Output the complete listing. Match it exactly.

[Excerpted records]
○ ○ ○ ○ ○

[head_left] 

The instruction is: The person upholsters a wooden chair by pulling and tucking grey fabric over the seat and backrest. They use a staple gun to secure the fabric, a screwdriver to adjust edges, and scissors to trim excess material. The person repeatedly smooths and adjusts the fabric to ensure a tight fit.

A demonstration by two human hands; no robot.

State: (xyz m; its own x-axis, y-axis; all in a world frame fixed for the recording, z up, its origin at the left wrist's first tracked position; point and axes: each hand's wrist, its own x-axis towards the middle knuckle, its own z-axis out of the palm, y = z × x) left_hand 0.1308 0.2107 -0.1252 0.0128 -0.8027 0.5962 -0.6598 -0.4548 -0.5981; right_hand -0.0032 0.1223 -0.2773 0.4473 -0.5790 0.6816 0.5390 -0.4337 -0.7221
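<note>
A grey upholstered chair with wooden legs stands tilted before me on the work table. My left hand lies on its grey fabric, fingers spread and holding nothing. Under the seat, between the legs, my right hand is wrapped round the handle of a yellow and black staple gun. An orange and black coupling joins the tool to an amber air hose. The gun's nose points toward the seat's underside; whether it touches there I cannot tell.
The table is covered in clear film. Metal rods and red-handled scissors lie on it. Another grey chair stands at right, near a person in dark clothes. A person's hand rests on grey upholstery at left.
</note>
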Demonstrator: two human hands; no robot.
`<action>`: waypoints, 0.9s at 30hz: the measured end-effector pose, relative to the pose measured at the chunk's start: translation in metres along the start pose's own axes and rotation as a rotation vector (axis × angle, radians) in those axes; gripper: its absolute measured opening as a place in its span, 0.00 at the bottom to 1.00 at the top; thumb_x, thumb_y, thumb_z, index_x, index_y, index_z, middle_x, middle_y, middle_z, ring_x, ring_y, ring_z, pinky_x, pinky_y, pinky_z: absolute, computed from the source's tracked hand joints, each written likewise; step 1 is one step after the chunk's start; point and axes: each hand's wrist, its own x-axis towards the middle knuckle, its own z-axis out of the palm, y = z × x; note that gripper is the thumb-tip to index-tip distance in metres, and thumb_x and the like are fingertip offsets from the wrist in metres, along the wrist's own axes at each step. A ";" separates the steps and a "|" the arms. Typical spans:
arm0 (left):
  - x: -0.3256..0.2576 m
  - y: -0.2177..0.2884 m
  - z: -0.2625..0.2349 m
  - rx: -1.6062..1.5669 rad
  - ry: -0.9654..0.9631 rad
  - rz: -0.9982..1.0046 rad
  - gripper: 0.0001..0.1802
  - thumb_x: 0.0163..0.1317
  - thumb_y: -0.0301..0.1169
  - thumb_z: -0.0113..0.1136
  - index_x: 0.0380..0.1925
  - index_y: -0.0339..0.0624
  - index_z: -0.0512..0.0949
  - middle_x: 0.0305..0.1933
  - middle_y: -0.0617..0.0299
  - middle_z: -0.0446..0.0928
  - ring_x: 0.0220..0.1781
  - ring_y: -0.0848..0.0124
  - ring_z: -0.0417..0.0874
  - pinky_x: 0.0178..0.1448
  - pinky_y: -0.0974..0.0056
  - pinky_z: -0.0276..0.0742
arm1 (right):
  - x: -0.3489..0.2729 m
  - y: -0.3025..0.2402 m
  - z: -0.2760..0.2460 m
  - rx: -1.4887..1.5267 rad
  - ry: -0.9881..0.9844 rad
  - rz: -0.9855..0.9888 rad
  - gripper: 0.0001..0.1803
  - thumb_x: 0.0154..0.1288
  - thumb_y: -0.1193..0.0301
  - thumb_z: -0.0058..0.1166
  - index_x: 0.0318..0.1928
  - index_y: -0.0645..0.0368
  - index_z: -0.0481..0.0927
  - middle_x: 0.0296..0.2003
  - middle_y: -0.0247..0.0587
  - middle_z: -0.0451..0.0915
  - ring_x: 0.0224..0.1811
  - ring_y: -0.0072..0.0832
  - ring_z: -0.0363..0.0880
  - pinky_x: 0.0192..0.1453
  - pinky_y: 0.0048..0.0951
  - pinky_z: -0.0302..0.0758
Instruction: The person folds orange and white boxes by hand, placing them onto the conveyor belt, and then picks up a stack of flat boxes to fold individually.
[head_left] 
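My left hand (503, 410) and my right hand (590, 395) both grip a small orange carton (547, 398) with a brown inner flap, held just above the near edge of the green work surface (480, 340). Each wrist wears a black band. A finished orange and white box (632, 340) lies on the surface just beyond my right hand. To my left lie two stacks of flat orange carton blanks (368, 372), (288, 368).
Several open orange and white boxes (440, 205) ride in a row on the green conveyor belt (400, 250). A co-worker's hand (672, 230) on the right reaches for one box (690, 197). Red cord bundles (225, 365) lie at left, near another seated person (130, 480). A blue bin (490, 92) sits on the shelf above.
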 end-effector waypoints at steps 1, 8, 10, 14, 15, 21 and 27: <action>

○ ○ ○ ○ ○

[Answer area]
[head_left] 

The instruction is: The person upholsters a wooden chair by pulling and tucking grey fabric over the seat and backrest. They use a staple gun to secure the fabric, a screwdriver to adjust edges, and scissors to trim excess material. The person repeatedly smooths and adjusts the fabric to ensure a tight fit.

A demonstration by two human hands; no robot.

State: (xyz m; its own x-axis, y-axis; all in a world frame fixed for the recording, z up, its origin at the left wrist's first tracked position; point and axes: each hand's wrist, its own x-axis towards the middle knuckle, its own z-axis out of the palm, y = z × x) left_hand 0.1308 0.2107 -0.1252 0.0128 -0.8027 0.5962 -0.6598 -0.4548 -0.5981; right_hand -0.0032 0.1223 -0.2773 0.4473 -0.5790 0.6816 0.5390 -0.4337 -0.7221
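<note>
A grey upholstered chair with wooden legs stands tilted before me on the work table. My left hand lies on its grey fabric, fingers spread and holding nothing. Under the seat, between the legs, my right hand is wrapped round the handle of a yellow and black staple gun. An orange and black coupling joins the tool to an amber air hose. The gun's nose points toward the seat's underside; whether it touches there I cannot tell.
The table is covered in clear film. Metal rods and red-handled scissors lie on it. Another grey chair stands at right, near a person in dark clothes. A person's hand rests on grey upholstery at left.
</note>
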Demonstrator: two human hands; no robot.
`<action>`: waypoints, 0.9s at 30hz: the measured end-effector pose, relative to the pose measured at the chunk's start: translation in metres along the start pose's own axes and rotation as a rotation vector (axis × angle, radians) in those axes; gripper: its absolute measured opening as a place in its span, 0.00 at the bottom to 1.00 at the top; thumb_x, thumb_y, thumb_z, index_x, index_y, index_z, middle_x, middle_y, middle_z, ring_x, ring_y, ring_z, pinky_x, pinky_y, pinky_z: absolute, computed from the source's tracked hand joints, each written likewise; step 1 is one step after the chunk's start; point and axes: each hand's wrist, its own x-axis towards the middle knuckle, its own z-axis out of the palm, y = z × x; note that gripper is the thumb-tip to index-tip distance in metres, and thumb_x and the like are fingertip offsets from the wrist in metres, along the wrist's own axes at each step. A ";" separates the steps and a "|" the arms. Typical spans:
arm0 (left):
  - x: -0.3256..0.2576 m
  - y: -0.2177..0.2884 m
  - z: -0.2625..0.2349 m
  - rx: -1.6062..1.5669 rad
  - ry: -0.9654..0.9631 rad
  - rz: -0.9982..1.0046 rad
  - gripper: 0.0001..0.1802
  - thumb_x: 0.0163..0.1317
  - thumb_y: -0.0301..0.1169
  - thumb_z: -0.0113..0.1136
  - index_x: 0.0380..0.1925
  - index_y: -0.0339..0.0624
  - index_z: -0.0512..0.0949
  - middle_x: 0.0305..0.1933
  - middle_y: -0.0617..0.0299
  - middle_z: -0.0446..0.0928
  - ring_x: 0.0220..0.1781
  - ring_y: -0.0848..0.0124
  - ring_z: -0.0417..0.0874
  - pinky_x: 0.0178..0.1448
  - pinky_y: -0.0974..0.0056
  - pinky_z: -0.0276..0.0742
arm1 (right):
  - x: -0.3489..0.2729 m
  - y: -0.3025..0.2402 m
  - z: -0.2760..0.2460 m
  - rx: -1.4887..1.5267 rad
  - ry: -0.9881..0.9844 rad
  - rz: -0.9855..0.9888 rad
  - gripper: 0.0001..0.1803
  - thumb_x: 0.0154..0.1288
  - thumb_y: -0.1193..0.0301
  - thumb_z: -0.0058..0.1166
  - index_x: 0.0318..0.1928
  - index_y: -0.0645..0.0368
  - index_z: -0.0481..0.0927
  - middle_x: 0.0296..0.2003
  - middle_y: -0.0247..0.0587
  - middle_z: -0.0451..0.0915
  - ring_x: 0.0224..0.1811
  - ring_y: -0.0072..0.0832
  - ring_z: -0.0363..0.0880
  - pinky_x: 0.0192..0.1453
  - pinky_y: 0.0048..0.0951
  - pinky_z: -0.0302..0.0758
Instruction: The person folds orange and white boxes by hand, placing them onto the conveyor belt, and then picks up a stack of flat boxes to fold individually.
[head_left] 
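My left hand (503, 410) and my right hand (590, 395) both grip a small orange carton (547, 398) with a brown inner flap, held just above the near edge of the green work surface (480, 340). Each wrist wears a black band. A finished orange and white box (632, 340) lies on the surface just beyond my right hand. To my left lie two stacks of flat orange carton blanks (368, 372), (288, 368).
Several open orange and white boxes (440, 205) ride in a row on the green conveyor belt (400, 250). A co-worker's hand (672, 230) on the right reaches for one box (690, 197). Red cord bundles (225, 365) lie at left, near another seated person (130, 480). A blue bin (490, 92) sits on the shelf above.
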 end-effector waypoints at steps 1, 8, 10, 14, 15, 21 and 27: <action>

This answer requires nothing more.